Key trends identified
in the reports include:
Technology
-- Search displaces
email as the most-used application -- due to rising functionality,
higher speed connectivity, and the 20 exabytes of new digital data
expected to be created in 2006. At the same time, we're unlikely to
see major advances in search engine user interfaces, implying even
more potential value to be captured in the future.
-- Connectivity
transforms devices into services -- devices from cameras to cars will
be able to be remotely upgraded and updated. Updates will extend from
personal computers and mobile phones to GPS receivers, in-car computers,
and set-top boxes, creating an opportunity for manufacturers to improve
their understanding of customer needs, provide higher quality service
and identify new revenue opportunities.
-- The "digital
divide" deepens, rather than improves -- historically, the digital
divide has been most noticeable between developed and developing countries.
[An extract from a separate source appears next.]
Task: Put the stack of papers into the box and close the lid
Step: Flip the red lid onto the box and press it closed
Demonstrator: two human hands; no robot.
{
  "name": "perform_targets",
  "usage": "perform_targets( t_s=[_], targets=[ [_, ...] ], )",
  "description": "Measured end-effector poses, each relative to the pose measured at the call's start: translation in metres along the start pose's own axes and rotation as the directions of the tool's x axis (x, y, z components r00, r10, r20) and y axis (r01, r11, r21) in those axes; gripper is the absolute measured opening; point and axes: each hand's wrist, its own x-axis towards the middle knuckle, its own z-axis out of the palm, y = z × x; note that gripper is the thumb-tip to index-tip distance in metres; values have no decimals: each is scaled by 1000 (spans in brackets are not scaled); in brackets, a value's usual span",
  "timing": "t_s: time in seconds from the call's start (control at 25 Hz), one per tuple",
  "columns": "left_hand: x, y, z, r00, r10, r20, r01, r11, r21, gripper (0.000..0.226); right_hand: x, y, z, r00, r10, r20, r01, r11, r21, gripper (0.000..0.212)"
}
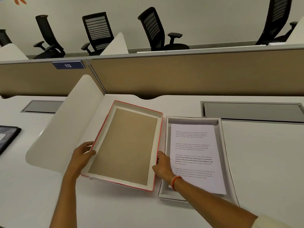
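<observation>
The lid (125,143), red outside with a brown cardboard inside, faces up at the desk's middle, tilted slightly with its left side raised. My left hand (83,154) grips its left edge and my right hand (162,162) grips its right edge. Right beside it lies the shallow white box (220,145), open. The stack of printed papers (195,155) lies flat inside the box; my right forearm crosses over its lower left corner.
A curved white divider (65,129) rises left of the lid. A dark folder (8,137) lies at the far left edge. Grey cable hatches (253,111) sit at the back of the desk, before a tan partition (181,74). Office chairs stand beyond.
</observation>
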Motion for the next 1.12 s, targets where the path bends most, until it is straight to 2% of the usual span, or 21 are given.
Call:
perform_targets(
  t_s=[0.12,0.24,0.32,0.44,0.56,0.76,0.96,1.04,1.12],
  targets=[
    [-19,26,-3,993,89,-78,-87,996,23,40,1,1,-3,999,-4,34,2,997,75,40],
    [-38,46,-4,986,124,-111,-121,992,30,41,-8,-24,-24,999,-41,-20,44,985,167,59],
    [-50,60,-3,980,151,-131,-144,987,68,41,-16,-53,-43,996,-84,-25,88,952,293,64],
    [-66,79,4,967,200,-160,-181,976,124,42,-25,-108,-64,977,-196,81,141,885,443,66],
    [-85,93,19,952,228,-206,-195,966,169,41,-28,-160,-72,953,-259,159,119,799,589,64],
    [-117,116,48,926,289,-242,-208,927,311,47,-34,-203,-93,948,-282,149,117,744,658,46],
    [-138,133,64,913,334,-233,-215,881,421,51,-35,-206,-112,968,-216,124,96,783,615,31],
    [-142,134,69,930,316,-190,-220,889,402,56,-38,-199,-116,972,-192,132,77,800,595,29],
    [-141,135,70,952,276,-130,-234,934,271,66,-41,-191,-121,969,-196,151,68,798,599,28]
  ],
)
This is likely to continue in 2006. Efforts to bridge the digital
divide fail to address the underlying problems, including economic,
political and social issues. Those on the "losing" end of
the divide will be increasingly disadvantaged by their lack of access
to the media, to the internet, to electronic communications, and to
information.
Telecom
-- A frustrating
year for 3G -- customers' needs are being met by existing standards;
they don't understand the benefits of 3G and why they should pay for
them. 3G will add tens of millions of subscribers, but nowhere near
enough to pay back the tens of billions of dollars invested. 2G will
continue to represent most of the growth, revenue and margin for the
mobile sector.
-- Connectivity
inside everything -- the telecom industry will capitalize on maturing
machine-generated communications to build connectivity inside machines
and devices, resulting in remote process monitoring, asset tracking,
traffic flow monitoring and more.
-- MVNO takes
off -- telecom providers are looking for new sources of revenue, content
companies are looking for new channels, and companies of all types
want to leverage their loyal customer bases.
Media & Entertainment
-- Mobile television
disappoints -- while it will be promoted as the next big thing, and
tens of millions of promotional dollars will be spent, consumer acceptance
will lag.
-- Video games
seek new audiences -- in the wake of the success of new video game
platforms, the industry will strive to sustain its growth by creating
a considerably larger audience. It will reach out to new demographics,
most notably young girls.
-- Subscription
radio 2.0 -- radio will follow television as its business model evolves
from being advertising-dominated to subscription-dominated, providing
added flexibility for customers and new opportunities for providers.
New delivery mechanisms, such as internet-based services, will be
launched. There are currently over 12 million US satellite radio subscribers;
this market is expected to grow 35% through the end of the decade.